A fully staged production of the opera, also directed by Bertman, was performed in the original Russian at the Gran Teatre del Liceu in Barcelona in April–May 2018. The Liceu production was originally intended for Hvorostovsky, who died from a brain tumor in 2017.
In his stead the role of the Demon was taken by the Latvian bass-baritone Egils Siliņš.

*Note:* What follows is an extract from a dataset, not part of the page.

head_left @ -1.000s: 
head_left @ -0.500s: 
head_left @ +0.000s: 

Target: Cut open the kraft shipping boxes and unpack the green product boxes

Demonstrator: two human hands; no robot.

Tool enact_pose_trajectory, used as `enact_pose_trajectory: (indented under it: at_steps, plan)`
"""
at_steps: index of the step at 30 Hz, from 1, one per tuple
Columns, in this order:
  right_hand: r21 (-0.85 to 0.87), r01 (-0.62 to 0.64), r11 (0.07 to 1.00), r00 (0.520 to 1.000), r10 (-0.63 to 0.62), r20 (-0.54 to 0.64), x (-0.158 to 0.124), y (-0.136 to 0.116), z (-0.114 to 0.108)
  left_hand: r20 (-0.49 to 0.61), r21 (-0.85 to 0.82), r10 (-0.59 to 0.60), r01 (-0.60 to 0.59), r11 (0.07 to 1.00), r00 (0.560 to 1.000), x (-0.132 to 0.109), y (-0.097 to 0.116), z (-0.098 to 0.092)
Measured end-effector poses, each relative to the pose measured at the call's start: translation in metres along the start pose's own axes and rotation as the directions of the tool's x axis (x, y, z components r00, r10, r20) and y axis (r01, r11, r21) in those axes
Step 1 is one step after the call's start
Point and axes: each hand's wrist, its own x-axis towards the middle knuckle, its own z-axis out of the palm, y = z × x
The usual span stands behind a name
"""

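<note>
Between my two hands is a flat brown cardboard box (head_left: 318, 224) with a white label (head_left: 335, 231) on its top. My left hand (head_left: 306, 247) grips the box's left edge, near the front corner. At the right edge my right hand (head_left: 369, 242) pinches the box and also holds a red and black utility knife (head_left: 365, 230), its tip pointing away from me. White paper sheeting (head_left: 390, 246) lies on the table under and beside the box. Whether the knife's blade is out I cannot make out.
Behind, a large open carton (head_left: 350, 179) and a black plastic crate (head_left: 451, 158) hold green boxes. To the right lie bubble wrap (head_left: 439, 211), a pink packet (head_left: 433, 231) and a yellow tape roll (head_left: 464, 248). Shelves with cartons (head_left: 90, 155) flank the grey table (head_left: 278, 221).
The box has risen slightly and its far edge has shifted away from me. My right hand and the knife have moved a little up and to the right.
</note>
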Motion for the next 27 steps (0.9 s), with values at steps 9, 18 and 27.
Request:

In 2018, Bard Summerscape created a new production directed by Thaddeus Strassberger.

==Roles==

| Role | Voice | St. Petersburg 1875 | Moscow 1879 | London 1881 (cond. Rubinstein) | Bard SummerScape 2018 |
| Prince Gudal | bass | Osip Petrov | Anton Bartsal | Edouard de Reszke | Andrey Valentii |
| Tamara, his daughter | soprano | Wilhelmina Raab | Yelena Verni | Emma Albani | Olga Tolkmit |
| Tamara's Nurse | contralto |  |  |  | Ekaterina Egorova |
| Prince Sinodal, Tamara's betrothed | tenor | Fyodor Komissarzhevsky |  | Sig. Marini | Alexander Nesterenko |
| Sinodal's servant | bass |  |  |  | Yakov Strizhak |
| Courier | tenor |  |  |  | Pavel Suliandziga |
| Demon | baritone | Ivan Melnikov | Bogomir Korsov | Jean Lassalle (baritone) [fr] | Efim Zavalny |
| Angel | contralto | Aleksandra Krutikova |  | Zelia Trebelli | Nadezhda Babintseva |
Chorus: Evil and good spirits, Georgians, guests, Tatars, servants, nuns

==Synopsis==
- Time: Unspecified
- Place: Georgia

===Act 1===
====Scene 1 Prologue====
During a storm in the Caucasian mountains a chorus of evil spirits call upon the Demon to destroy the beauty of God's creation. The Demon sings of his hatred for the universe and rejects an Angel's plea for him to reconcile with heaven.

====Scene 2====
Tamara, awaiting her wedding with Prince Sinodal, is by a river with her attendants. The Demon sees her and falls in love with her. He promises her that "all the world will kneel before her" if she returns his love. Tamara is fascinated but frightened by him and returns to the castle.

====Scene 3====
Prince Sinodal's caravan is making its way to Prince Gudal's court for his marriage to Tamara but is delayed by a landslide. The Demon appears and vows that Prince Sinodal will never see Tamara again. The caravan is attacked by Tatars, and Prince Sinodal is mortally wounded. Before he dies he tells his servant to bring his body to Tamara.

===Act 2===
====Scene 4====
The festivities for the wedding have already begun. A messenger announces that Prince Sinodal's caravan has been delayed. Tamara senses the presence of the Demon and is fearful. When Prince Sinodal's body is brought into the castle, Tamara is overcome by grief, but to her horror, keeps hearing the supernatural voice of the Demon and his promises. She begs her father to let her enter a convent.

===Act 3===
====Scene 5====
The Demon intends to enter the convent where Tamara is now living, believing that his love for her has opened his spirit to goodness. An Angel tries in vain to stop him.

====Scene 6====
Tamara prays in her convent cell but is constantly troubled by thoughts of the Demon, who appears to her in her dreams. The Demon now appears in reality, declares his love for her and begs her to love him in return. Tamara tries to resist her attraction to him but fails. The Demon kisses her in triumph. The Angel suddenly appears and shows her the ghost of Prince Sinodal. In horror, Tamara struggles out of the Demon's arms and falls dead.

====Epilogue and Apotheosis====
The Angel proclaims that Tamara has been redeemed by her suffering, while the Demon is damned to eternal solitude. The Demon curses his fate. In the final Apotheosis Tamara's soul is carried to Heaven accompanied by angels.